Meta's new AI predicts the shapes of 600 million proteins that science has never known before

Meta’s new AI predicts the shapes of 600 million proteins that science has never known before

Scientists at Meta, the parent company of Facebook and Instagram, have utilized a language model powered by artificial intelligence (AI) to predict the unknown structures of over 600 million proteins from viruses, bacteria, and other microorganisms.

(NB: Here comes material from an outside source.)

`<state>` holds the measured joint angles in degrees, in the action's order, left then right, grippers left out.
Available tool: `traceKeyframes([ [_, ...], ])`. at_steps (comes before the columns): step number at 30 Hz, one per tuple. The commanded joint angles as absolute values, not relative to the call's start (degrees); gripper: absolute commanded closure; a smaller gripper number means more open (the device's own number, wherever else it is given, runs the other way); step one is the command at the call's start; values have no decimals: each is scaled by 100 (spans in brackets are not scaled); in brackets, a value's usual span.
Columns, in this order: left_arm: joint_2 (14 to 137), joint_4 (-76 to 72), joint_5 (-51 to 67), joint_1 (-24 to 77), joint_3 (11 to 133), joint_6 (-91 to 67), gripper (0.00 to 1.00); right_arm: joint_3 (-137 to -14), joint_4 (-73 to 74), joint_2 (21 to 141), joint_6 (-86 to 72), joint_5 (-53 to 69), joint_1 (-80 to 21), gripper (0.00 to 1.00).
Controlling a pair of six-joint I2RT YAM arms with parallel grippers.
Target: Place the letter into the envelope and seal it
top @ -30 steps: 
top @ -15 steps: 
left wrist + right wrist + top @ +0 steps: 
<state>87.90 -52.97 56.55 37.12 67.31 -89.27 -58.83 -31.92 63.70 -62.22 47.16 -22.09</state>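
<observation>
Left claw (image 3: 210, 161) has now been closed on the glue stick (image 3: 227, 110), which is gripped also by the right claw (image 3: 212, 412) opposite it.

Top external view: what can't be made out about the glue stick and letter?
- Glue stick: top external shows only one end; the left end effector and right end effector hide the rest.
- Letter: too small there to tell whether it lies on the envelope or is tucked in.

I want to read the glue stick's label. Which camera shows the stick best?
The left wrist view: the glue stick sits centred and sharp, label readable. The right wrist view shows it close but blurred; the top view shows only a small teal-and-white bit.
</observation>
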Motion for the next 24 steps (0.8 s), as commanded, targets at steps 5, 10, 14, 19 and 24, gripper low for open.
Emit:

The program, named ESMFold, employed an initial model designed to decode human language to make accurate predictions about the folds created by proteins that determine their 3D structures.

A MEK1 or mitogen-activated protein kinase 1 (rabbit) activated by mitogen.

These predictions, compiled in the ESM Metagenomic Atlas, an open-source resource, can be utilized to aid in the development of new drugs, describe the functions of previously unknown microorganisms, and track evolutionary relationships among distantly related species.

ESMFold is not the first program to make predictions about proteins. In 2022, DeepMind, a subsidiary of Google, announced that its protein prediction program AlphaFold had decoded the shapes of approximately 200 million proteins known to science.

Meta stated that while ESMFold is not as accurate as AlphaFold, it is 60 times faster than DeepMind’s program. The results have not yet been peer-reviewed.

Knowing the shape of a protein is the best way to understand its function, but there are astonishing ways that combinations of amino acids in different sequences can form.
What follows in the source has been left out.